Ho notato che le persone intorno a lui lo ignoravano o lo guardavano con preoccupazione, ma nessuno sembrava voler avvicinarsi a lui. Sentendomi un po’ preoccupato, ho deciso di avvicinarmi al ragazzo e chiedergli cosa non andasse. Con un sorriso e una voce calma, ho chiesto: “Perché stai piangendo, giovane?”
Il ragazzo mi ha guardato con gli occhi pieni di lacrime e ha detto: “Sono andato a scuola presto oggi, ma è chiusa, e hanno annullato le lezioni.

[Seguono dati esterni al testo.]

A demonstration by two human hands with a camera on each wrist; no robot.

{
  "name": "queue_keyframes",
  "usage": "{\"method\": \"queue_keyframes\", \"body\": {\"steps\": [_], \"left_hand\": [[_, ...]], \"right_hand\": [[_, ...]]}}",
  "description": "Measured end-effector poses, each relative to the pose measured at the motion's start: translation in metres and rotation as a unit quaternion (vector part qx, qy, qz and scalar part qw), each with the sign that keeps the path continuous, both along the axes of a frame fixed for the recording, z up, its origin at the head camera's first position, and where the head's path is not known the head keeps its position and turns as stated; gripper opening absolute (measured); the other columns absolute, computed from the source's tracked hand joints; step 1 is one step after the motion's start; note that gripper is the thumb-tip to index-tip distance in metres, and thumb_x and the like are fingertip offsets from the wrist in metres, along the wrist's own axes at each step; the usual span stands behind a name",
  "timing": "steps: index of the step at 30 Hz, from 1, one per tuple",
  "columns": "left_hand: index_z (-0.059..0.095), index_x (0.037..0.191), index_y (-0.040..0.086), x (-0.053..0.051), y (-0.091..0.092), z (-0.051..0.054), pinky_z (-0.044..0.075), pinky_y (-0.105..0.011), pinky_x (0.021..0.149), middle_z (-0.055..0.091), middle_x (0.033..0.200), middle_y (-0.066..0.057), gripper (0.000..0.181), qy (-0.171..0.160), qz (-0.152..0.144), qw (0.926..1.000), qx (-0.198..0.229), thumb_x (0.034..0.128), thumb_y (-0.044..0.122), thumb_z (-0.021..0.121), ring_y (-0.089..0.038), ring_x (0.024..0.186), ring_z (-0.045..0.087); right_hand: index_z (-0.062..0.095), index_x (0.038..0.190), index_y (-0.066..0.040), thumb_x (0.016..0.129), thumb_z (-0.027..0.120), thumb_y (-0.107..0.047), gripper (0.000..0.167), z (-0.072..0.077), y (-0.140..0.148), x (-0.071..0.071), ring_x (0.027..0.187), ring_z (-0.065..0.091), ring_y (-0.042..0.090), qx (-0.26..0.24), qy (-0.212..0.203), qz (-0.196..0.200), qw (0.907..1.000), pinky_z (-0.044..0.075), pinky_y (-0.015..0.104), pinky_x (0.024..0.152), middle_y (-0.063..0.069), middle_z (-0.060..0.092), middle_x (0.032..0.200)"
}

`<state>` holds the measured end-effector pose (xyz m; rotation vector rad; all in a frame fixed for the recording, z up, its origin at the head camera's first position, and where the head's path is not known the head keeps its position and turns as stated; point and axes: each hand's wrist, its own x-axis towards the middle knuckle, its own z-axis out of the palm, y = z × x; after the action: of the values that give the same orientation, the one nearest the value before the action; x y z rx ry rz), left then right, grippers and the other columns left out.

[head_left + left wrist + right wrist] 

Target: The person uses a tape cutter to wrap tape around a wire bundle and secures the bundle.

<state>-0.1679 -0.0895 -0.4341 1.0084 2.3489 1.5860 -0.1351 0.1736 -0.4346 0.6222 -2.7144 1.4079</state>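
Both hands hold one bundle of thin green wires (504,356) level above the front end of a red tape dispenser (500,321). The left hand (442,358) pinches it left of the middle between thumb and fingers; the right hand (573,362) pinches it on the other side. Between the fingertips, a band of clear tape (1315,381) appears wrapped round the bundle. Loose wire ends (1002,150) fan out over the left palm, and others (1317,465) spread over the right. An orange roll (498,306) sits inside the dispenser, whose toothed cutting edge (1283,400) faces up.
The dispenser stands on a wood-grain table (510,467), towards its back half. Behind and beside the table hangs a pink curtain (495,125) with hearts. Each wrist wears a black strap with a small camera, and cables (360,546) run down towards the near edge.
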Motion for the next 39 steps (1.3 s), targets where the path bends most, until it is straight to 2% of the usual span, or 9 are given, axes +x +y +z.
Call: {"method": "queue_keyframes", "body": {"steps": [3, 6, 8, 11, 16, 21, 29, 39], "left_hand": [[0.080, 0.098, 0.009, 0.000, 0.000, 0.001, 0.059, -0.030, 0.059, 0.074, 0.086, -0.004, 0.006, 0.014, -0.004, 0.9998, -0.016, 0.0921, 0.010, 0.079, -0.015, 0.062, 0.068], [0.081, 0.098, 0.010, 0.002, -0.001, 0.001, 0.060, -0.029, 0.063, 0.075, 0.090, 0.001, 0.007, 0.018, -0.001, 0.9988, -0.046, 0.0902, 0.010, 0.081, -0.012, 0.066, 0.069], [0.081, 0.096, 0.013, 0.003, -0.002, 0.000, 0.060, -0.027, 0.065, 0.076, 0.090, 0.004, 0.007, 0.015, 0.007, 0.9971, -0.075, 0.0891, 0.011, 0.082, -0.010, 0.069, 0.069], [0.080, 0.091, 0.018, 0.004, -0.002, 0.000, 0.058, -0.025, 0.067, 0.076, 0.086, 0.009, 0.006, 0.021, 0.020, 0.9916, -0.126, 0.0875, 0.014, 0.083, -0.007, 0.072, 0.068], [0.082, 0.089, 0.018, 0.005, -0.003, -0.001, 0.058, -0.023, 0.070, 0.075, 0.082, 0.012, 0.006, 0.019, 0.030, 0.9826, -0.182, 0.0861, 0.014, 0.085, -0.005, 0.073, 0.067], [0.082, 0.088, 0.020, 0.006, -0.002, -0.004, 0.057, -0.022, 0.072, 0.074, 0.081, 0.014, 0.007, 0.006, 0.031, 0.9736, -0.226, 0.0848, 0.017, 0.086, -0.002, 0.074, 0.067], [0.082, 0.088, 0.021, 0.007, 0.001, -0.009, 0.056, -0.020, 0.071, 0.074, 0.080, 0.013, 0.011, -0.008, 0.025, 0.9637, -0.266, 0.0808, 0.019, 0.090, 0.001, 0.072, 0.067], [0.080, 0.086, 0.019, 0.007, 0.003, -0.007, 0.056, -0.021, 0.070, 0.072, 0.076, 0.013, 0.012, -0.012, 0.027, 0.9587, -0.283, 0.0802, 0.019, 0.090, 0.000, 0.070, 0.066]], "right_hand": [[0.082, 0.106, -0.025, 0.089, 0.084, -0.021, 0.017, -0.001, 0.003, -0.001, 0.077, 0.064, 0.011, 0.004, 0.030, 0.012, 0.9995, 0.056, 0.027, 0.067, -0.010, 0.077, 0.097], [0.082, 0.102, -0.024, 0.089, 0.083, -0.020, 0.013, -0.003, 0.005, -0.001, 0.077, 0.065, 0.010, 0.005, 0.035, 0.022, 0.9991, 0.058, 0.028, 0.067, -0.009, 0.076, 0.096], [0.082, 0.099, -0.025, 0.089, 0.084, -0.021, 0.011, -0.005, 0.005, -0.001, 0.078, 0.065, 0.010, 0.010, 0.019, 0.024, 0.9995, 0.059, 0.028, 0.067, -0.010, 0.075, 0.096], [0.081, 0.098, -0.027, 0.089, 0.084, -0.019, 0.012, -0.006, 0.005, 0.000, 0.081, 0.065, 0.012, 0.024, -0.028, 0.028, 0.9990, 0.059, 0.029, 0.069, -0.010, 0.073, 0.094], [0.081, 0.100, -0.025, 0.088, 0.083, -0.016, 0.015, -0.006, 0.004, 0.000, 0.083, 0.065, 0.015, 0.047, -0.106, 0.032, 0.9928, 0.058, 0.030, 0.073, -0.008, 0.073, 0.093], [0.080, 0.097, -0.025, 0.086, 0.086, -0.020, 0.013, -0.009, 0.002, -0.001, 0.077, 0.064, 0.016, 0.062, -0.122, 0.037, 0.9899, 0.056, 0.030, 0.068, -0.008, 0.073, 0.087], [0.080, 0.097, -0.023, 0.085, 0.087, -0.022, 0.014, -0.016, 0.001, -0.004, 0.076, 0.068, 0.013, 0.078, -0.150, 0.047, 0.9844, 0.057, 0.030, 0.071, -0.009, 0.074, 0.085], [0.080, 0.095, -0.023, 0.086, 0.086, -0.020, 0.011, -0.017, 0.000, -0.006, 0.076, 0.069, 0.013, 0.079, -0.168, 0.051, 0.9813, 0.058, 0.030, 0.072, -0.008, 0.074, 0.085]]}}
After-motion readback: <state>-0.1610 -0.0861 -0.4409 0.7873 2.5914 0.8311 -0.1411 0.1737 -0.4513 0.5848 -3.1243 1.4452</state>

Non ne ero a conoscenza, quindi ho dovuto alzarmi presto per niente. Mia madre e mio padre sono al lavoro, e ho lasciato le chiavi a casa. Non posso chiamarli perché il mio telefono è scarico.”
“Non preoccuparti, risolveremo questa situazione. Non c’è bisogno di piangere. Sei già grande,” l’ho rassicurato. “Ricordi il numero di telefono dei tuoi genitori?”
“Non me lo ricordo,” ha risposto.
“Forse è scritto da qualche parte?” ho suggerito. Il ragazzo ha scosso la testa, e i suoi occhi si sono riempiti nuovamente di lacrime. Ho cercato di consolarlo dicendogli che avremmo risolto la situazione.
Gli ho detto che lavoravo nelle vicinanze e che potevamo andare lì per caricare il suo telefono. Ha accettato, e ci siamo diretti al mio posto di lavoro. Fortunatamente, avevo un caricabatterie adatto al suo telefono, e l’ho immediatamente collegato.
Ho chiamato i suoi genitori, che sono rimasti sorpresi dalla mia chiamata, e mi hanno ringraziato per l’aiuto. In mezz’ora, il padre del ragazzo è arrivato e lo ha riportato a casa.
Al lavoro, io e i miei colleghi abbiamo discusso a lungo di questa situazione, scherzando su di me come “baby-sitter”. Ma ne è valsa la pena solo per vedere di nuovo il sorriso del ragazzo. È solo un peccato che nessun altro abbia pensato di aiutare.